11 Penelitian tentang pola permukiman pernah dilakukan yakni Pola permikiman Melayu Jambi dengan studi kasus kawasan tanjung pasir sekoja (Putra, 2006). Fokus kajian pada Karakter pola permukiman Melayu Jambi dan pengaruh-pengaruh dalam pembentukan pola ruang. Metode yang digunakan yakni kualitatif dengan pendekatan rasionalistik. Hasil dari penelitian tersebut yakni pola lahan permukiman pinggiran sungai membentuk pola linier dan pola lahan permukiman darat membentuk grid yang orientasinya cenderung mengarak ke jalan lingkungan. Penelitian tentang pola penataan masa bangunan pernah dilakukan yakni Kajian pola penataan masa dan tipologi bentuk bangunan kampung adat Dukuh di Garut, Jawa Barat (Kustianingrum, 2013). Dengan fokus kajian pada pola penataan masa dan tipologi bentuk bangunan yang menggunakan metode deskripsi analisis. Hasil dari penelitian tersebut yakni sebagian besar konsep arsitektur Sunda yang terdapat di kampung Dukuh dapat dilakukan oleh orang-orang Sunda terdahulu (sesepuh) yakni dari filosofi, filosofi bangunan dan peraturan-peraturan.
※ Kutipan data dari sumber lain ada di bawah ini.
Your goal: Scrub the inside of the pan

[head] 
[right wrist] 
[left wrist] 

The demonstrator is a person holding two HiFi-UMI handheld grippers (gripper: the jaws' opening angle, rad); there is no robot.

Penelitian tentang pola tata ruang kampung pernah dilakukan yakni Kajian pola tata ruang kampung adat Bena desa Tiworiwu Kabupaten Ngada (Tandafatu, 2015). Fokus kajian pada konsep dan makna atau nilai pada pola penataan ruang kampung adat dan pengaruh perilaku. Penelitian dilakukan dengan metode kualitatif dengan paradigma naturalistik. Hasil dari penelitian tersebut yakni kondisi fisik seperti geografi, rumah adat, ruang tengah kampung dan komponen ruang luar lainnya membentuk pola tata

12 ruang kampung sangat dipengaruhi oleh keprecayaan dan sisitim kekerabatan antar suku. Penelitian tentang pola tata spasial pada hunian orang Sabu di desa Kadumbul merupakan penelitian yang baru jika memperhatikan penelitian lain. Penelitian sejenis yang pernah dilakukan oleh orang lain memberi perbedaan pada penelitian yang dilakukan. Perbedaan tersebut yakni dalam substansi penelitian tentang pola tata hunian, lokus tentang desa Kadumbul dan, metodologi yang digunakan berbeda, sehingga tentunya akan memperoleh hasil atau kesimpulan yang berbeda pula.